→ **Work required**
Repeat exactly each line of the material, starting from the line that contains "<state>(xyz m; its" and finishing with the final line.
-- Opening Marker --
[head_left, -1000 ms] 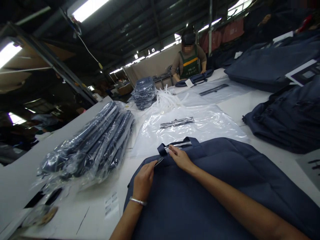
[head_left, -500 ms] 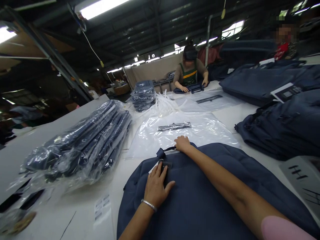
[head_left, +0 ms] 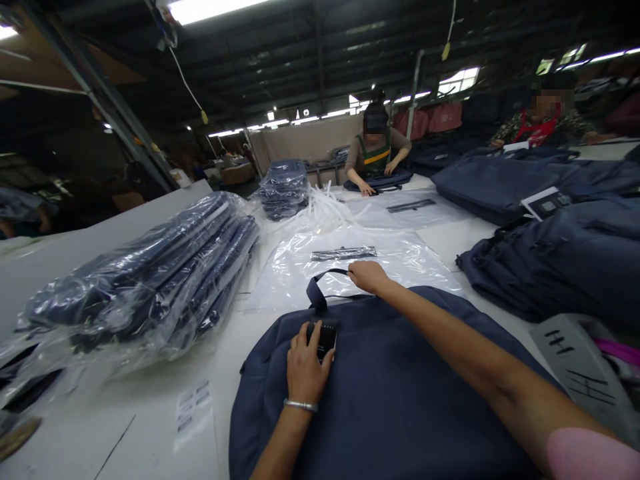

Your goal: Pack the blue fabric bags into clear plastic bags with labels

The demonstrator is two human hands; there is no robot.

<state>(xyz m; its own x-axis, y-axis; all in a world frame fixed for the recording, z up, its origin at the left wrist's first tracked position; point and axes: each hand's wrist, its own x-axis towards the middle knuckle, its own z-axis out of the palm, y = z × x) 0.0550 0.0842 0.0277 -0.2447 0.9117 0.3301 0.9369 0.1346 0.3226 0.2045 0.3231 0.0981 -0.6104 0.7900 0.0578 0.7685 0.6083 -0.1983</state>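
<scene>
navy bag (head_left: 400, 393) lies on the table (head_left: 150, 433), beside clear plastic (head_left: 400, 257)! left hand (head_left: 306, 370) spreads loosely over the black tag (head_left: 329, 339); right hand (head_left: 369, 275) grips the handle (head_left: 315, 290). i'd say a light touch keeps the tag flat, a steady grip the handle untwisted.

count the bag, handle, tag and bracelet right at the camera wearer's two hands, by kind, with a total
Navy bag: 1
Handle, held by the right hand: 1
Black tag, touched by the left hand: 1
Silver bracelet: 1
Total: 4
</scene>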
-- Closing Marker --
→ **Your response**
<state>(xyz m; its own x-axis, y-axis; all in a world frame fixed for the recording, z up, its origin at the left wrist's first tracked position; point and axes: each hand's wrist, its own x-axis towards the middle knuckle, its own z-axis out of the palm, y = z × x) 0.0550 0.0842 0.0277 -0.2447 0.9117 0.3301 0.9369 0.1346 0.3226 0.2045 0.3231 0.0981 -0.6104 0.7900 0.0578 0.7685 0.6083 -0.1983</state>
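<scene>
navy bag (head_left: 400, 393) lies on the table (head_left: 150, 433), beside clear plastic (head_left: 400, 257)! left hand (head_left: 306, 370) spreads loosely over the black tag (head_left: 329, 339); right hand (head_left: 369, 275) grips the handle (head_left: 315, 290). i'd say a light touch keeps the tag flat, a steady grip the handle untwisted.

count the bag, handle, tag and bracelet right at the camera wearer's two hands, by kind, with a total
Navy bag: 1
Handle, held by the right hand: 1
Black tag, touched by the left hand: 1
Silver bracelet: 1
Total: 4
</scene>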

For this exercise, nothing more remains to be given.